Problem statement:
Restrict the output to the lines below starting at the one that contains "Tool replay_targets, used" and ending at the one that contains "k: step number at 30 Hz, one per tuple", and restate them word for word, both ends included.

Supplied data:
--*--
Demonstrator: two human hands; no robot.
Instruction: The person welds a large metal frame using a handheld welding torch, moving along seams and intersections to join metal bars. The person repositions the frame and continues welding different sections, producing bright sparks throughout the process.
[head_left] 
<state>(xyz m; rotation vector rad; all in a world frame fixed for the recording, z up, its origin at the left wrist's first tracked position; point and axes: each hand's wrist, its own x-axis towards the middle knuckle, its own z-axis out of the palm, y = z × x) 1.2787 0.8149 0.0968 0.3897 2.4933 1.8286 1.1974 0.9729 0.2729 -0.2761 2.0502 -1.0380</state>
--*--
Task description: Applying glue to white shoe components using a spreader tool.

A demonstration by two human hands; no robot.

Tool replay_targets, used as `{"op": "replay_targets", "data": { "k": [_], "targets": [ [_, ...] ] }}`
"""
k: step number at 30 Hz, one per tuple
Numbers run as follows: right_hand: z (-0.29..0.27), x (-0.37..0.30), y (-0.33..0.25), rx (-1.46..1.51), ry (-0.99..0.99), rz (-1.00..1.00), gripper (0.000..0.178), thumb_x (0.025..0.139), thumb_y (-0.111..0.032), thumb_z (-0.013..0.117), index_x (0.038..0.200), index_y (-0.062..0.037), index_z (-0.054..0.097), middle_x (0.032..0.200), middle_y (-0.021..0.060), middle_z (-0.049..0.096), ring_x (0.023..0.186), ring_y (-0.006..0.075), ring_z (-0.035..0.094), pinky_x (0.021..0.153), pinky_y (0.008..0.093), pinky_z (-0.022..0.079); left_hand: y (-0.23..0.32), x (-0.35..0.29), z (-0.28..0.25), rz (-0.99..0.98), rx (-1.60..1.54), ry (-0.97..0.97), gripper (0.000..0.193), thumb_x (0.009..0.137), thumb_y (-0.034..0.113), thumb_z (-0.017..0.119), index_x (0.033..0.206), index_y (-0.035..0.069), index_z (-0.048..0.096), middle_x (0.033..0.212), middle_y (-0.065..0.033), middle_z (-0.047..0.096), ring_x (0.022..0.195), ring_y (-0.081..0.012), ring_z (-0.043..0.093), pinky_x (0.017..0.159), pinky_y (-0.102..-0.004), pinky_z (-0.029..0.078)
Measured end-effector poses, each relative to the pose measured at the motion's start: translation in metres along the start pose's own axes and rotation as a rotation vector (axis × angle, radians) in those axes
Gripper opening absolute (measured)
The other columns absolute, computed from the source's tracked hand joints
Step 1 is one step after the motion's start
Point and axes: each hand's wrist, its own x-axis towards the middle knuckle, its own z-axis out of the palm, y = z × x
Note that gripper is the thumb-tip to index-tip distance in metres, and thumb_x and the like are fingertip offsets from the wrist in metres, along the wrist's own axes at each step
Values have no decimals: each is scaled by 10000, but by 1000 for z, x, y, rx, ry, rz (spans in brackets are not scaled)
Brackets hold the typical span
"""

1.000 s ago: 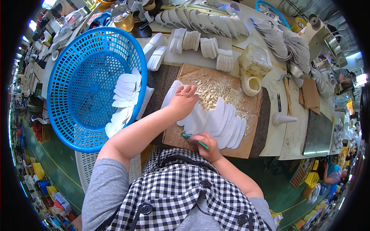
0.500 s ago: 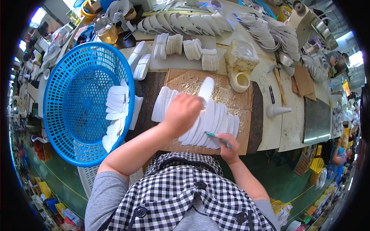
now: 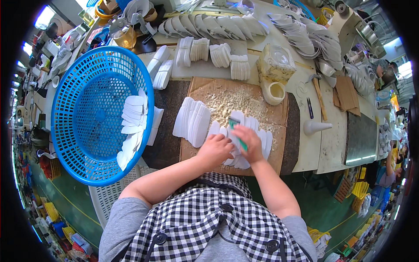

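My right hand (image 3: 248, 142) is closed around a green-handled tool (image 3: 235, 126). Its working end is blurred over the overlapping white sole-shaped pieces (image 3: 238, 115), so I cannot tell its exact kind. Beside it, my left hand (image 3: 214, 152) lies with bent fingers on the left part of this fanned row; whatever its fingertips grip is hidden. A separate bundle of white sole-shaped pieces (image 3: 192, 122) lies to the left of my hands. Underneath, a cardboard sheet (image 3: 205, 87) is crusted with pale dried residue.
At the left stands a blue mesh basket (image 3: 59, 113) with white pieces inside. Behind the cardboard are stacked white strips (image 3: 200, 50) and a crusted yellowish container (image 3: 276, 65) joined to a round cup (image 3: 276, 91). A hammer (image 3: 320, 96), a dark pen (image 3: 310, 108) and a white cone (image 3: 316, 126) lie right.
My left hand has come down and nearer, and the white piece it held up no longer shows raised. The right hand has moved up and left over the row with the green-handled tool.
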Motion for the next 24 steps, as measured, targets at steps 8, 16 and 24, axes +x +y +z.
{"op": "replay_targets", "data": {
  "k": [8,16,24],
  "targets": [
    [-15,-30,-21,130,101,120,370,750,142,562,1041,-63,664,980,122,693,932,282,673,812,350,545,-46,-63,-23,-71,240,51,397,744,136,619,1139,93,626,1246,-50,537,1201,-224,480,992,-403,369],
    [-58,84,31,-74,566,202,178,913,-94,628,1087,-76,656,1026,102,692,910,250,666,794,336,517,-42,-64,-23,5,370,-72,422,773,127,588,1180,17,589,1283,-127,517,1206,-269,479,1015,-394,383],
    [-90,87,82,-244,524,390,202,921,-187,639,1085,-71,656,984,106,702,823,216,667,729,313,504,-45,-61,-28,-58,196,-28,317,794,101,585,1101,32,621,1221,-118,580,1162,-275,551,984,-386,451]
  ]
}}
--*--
Expected answer:
Tool replay_targets, used as `{"op": "replay_targets", "data": { "k": [_], "targets": [ [_, ...] ] }}`
"""
k: step number at 30 Hz, one per tuple

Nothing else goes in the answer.